WORK INSTRUCTIONS
Your task is to transcribe all of the data below exactly, omitting the images.

RECORDED INFORMATION below:

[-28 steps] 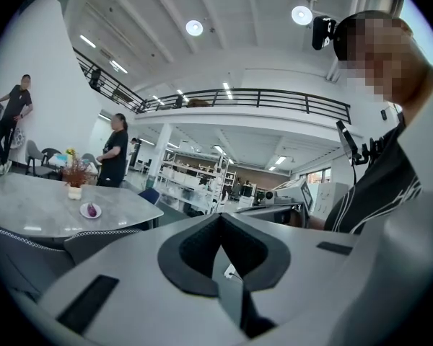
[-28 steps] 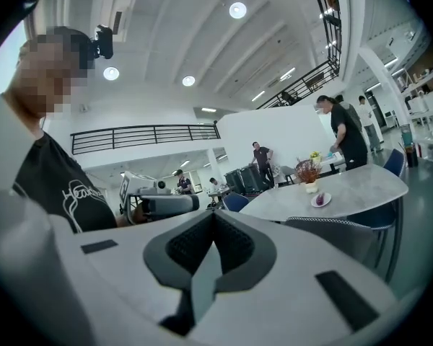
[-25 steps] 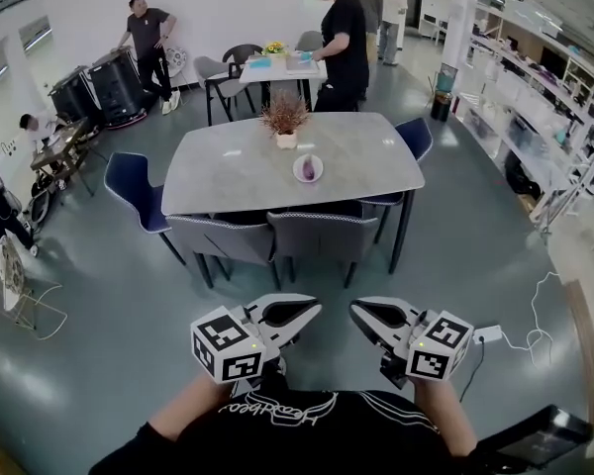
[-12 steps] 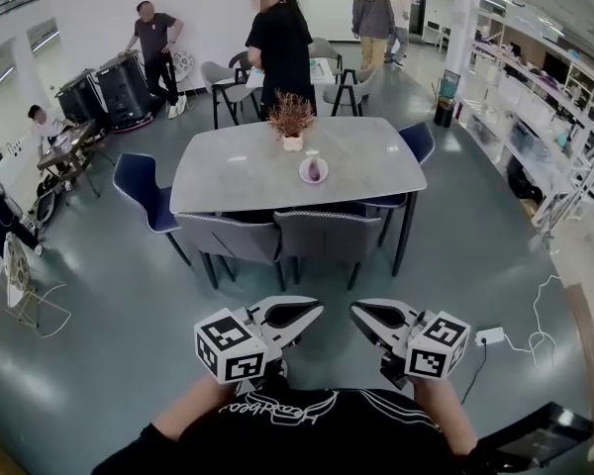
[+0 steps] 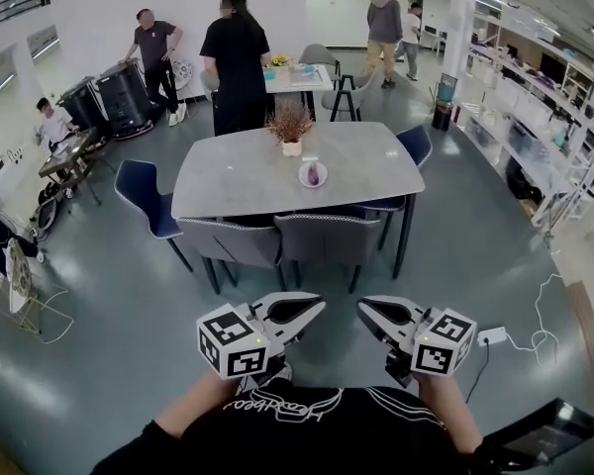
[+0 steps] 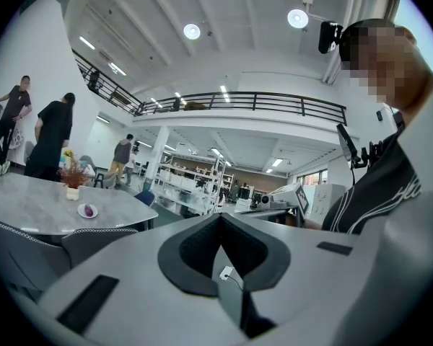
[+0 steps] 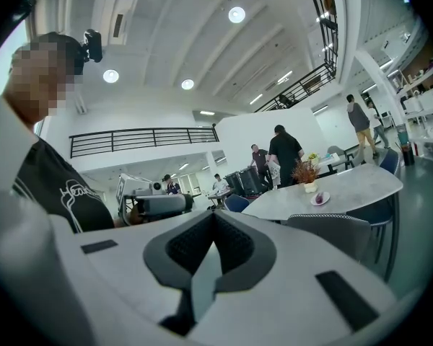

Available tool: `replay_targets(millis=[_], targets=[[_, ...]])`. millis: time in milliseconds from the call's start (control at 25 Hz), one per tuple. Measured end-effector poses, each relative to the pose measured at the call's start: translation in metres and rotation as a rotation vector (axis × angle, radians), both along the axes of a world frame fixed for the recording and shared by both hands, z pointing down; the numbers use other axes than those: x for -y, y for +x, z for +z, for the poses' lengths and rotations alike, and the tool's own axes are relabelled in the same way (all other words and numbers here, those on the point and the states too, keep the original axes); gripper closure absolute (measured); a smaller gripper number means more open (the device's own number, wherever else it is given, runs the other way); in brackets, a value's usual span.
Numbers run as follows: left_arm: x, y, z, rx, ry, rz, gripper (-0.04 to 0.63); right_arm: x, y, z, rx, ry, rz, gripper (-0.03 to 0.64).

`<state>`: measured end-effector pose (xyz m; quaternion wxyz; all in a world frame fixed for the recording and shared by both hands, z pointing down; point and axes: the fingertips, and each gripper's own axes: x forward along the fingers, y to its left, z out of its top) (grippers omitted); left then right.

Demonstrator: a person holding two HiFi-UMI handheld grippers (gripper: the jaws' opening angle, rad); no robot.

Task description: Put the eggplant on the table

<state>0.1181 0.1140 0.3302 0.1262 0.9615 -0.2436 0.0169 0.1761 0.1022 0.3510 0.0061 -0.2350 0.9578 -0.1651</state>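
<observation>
A purple eggplant (image 5: 313,174) lies on a small white plate (image 5: 304,178) on the grey table (image 5: 247,181), just in front of a potted dry plant (image 5: 290,127). The plate also shows small in the left gripper view (image 6: 87,210) and in the right gripper view (image 7: 320,198). My left gripper (image 5: 320,306) and right gripper (image 5: 362,308) are held side by side close to my chest, far short of the table. Both have their jaws shut with nothing between them.
Two grey chairs (image 5: 280,240) stand along the table's near edge, blue chairs (image 5: 148,196) at its ends. A person in black (image 5: 235,62) stands behind the table; others are farther back. Shelving (image 5: 564,117) lines the right wall. A power strip and cable (image 5: 495,336) lie on the floor.
The person in black behind the table has walked from right to left. The table has drawn very slightly nearer in the head view. Both grippers stay shut at my chest.
</observation>
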Motion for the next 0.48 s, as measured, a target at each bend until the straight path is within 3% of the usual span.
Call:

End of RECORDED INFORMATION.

REPLY
[-28 steps] 
[-28 steps] 
[-25 steps] 
[-12 steps] 
[+0 steps] 
[+0 steps] 
[+0 steps] 

Available tool: `replay_targets(millis=[_], targets=[[_, ...]])`. millis: time in milliseconds from the call's start (control at 25 Hz), one per tuple. Measured end-effector poses, each relative to the pose measured at the call's start: translation in metres and rotation as a rotation vector (axis × angle, radians), both along the axes of a world frame fixed for the recording and shared by both hands, z pointing down; the numbers use other axes than those: x for -y, y for +x, z for +z, for the poses' lengths and rotations alike, and the tool's own axes are relabelled in the same way (all other words and numbers here, those on the point and the states too, keep the original axes); gripper closure absolute (measured); a smaller gripper number means more open (the device's own number, wherever else it is given, runs the other way); in brackets, a value's usual span.
Numbers run as follows: left_arm: x, y, z, rx, ry, rz, gripper (-0.04 to 0.63); right_arm: x, y, z, rx, ry, rz, gripper (-0.03 to 0.64).

`<state>`: measured end-effector pose (xyz m; quaternion wxyz; all in a world frame fixed for the recording and shared by both hands, z pointing down; point and axes: the fingertips, and each gripper's own axes: x forward along the fingers, y to its left, z out of its top) (grippers omitted); left then right.

Demonstrator: a person holding two HiFi-UMI handheld grippers (gripper: the jaws' opening angle, rad); no robot.

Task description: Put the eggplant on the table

<state>0.1181 0.1140 0.3302 0.1262 0.9615 -0.2436 0.0169 0.1761 0.1022 0.3510 0.0061 -0.2350 0.9578 -0.1651</state>
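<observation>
A purple eggplant (image 5: 313,174) lies on a small white plate (image 5: 304,178) on the grey table (image 5: 247,181), just in front of a potted dry plant (image 5: 290,127). The plate also shows small in the left gripper view (image 6: 87,210) and in the right gripper view (image 7: 320,198). My left gripper (image 5: 320,306) and right gripper (image 5: 362,308) are held side by side close to my chest, far short of the table. Both have their jaws shut with nothing between them.
Two grey chairs (image 5: 280,240) stand along the table's near edge, blue chairs (image 5: 148,196) at its ends. A person in black (image 5: 235,62) stands behind the table; others are farther back. Shelving (image 5: 564,117) lines the right wall. A power strip and cable (image 5: 495,336) lie on the floor.
The person in black behind the table has walked from right to left. The table has drawn very slightly nearer in the head view. Both grippers stay shut at my chest.
</observation>
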Motion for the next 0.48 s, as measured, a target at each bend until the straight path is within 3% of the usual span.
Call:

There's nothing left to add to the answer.